Class AbstractSegmentMetadataCache<T extends DataSourceInformation>

java.lang.Object
org.apache.druid.segment.metadata.AbstractSegmentMetadataCache<T>
Type Parameters:
T - The type of information associated with the data source, which must extend DataSourceInformation.
Direct Known Subclasses:
CoordinatorSegmentMetadataCache

public abstract class AbstractSegmentMetadataCache<T extends DataSourceInformation> extends Object
An abstract class that listens for segment change events and caches segment metadata. It periodically refreshes the segments, by fetching their metadata which includes schema information from sources like data nodes, tasks, metadata database and builds table schema.
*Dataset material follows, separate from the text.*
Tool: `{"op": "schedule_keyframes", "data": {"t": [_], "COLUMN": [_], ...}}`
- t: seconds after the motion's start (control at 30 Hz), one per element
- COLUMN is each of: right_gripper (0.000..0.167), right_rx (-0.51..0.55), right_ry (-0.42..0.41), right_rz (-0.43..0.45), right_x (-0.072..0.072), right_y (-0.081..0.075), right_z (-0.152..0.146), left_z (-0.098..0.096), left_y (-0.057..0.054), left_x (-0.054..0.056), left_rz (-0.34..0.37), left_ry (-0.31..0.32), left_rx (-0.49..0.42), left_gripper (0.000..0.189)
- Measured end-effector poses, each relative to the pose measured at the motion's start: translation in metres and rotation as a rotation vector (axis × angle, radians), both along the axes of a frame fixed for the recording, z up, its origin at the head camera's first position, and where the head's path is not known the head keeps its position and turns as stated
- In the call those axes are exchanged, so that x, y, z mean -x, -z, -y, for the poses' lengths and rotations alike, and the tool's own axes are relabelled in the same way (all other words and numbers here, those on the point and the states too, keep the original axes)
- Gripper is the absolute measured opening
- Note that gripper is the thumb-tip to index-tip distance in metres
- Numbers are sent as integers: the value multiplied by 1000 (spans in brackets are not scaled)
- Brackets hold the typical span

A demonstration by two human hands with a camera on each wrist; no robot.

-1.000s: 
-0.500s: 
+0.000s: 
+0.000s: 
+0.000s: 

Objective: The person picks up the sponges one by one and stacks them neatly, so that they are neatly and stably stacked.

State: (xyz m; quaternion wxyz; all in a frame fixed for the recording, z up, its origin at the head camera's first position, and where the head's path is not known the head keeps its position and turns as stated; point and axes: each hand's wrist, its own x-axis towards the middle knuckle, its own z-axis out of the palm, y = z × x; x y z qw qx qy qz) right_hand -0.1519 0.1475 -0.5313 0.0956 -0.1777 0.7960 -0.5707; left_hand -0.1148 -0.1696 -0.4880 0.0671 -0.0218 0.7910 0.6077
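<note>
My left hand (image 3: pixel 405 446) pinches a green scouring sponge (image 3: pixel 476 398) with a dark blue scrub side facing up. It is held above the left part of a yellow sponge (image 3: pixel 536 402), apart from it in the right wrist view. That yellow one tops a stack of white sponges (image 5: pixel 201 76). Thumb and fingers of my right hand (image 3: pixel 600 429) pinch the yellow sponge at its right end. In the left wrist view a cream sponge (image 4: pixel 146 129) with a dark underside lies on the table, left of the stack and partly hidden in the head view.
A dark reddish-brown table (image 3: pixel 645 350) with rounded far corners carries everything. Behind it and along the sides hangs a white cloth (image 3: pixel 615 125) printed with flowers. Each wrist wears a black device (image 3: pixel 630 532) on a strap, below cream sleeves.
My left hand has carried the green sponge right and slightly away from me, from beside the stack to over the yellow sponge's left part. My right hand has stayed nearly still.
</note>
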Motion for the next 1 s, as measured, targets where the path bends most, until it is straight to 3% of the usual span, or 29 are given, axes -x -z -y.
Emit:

At startup, the cache awaits the initialization of the timeline. If the cache employs a segment metadata query to retrieve segment schema, it attempts to refresh a maximum of MAX_SEGMENTS_PER_QUERY segments for each datasource in each refresh cycle. Once all datasources have undergone this process, the initial schema of each datasource is constructed, and the cache is marked as initialized. Subsequently, the cache continues to periodically refresh segments and update the datasource schema. It is also important to note that a failure in segment refresh results in pausing the refresh work, and the process is resumed in the next refresh cycle.

This class has an abstract method refresh(Set, Set) which the child class must override with the logic to build and cache table schema.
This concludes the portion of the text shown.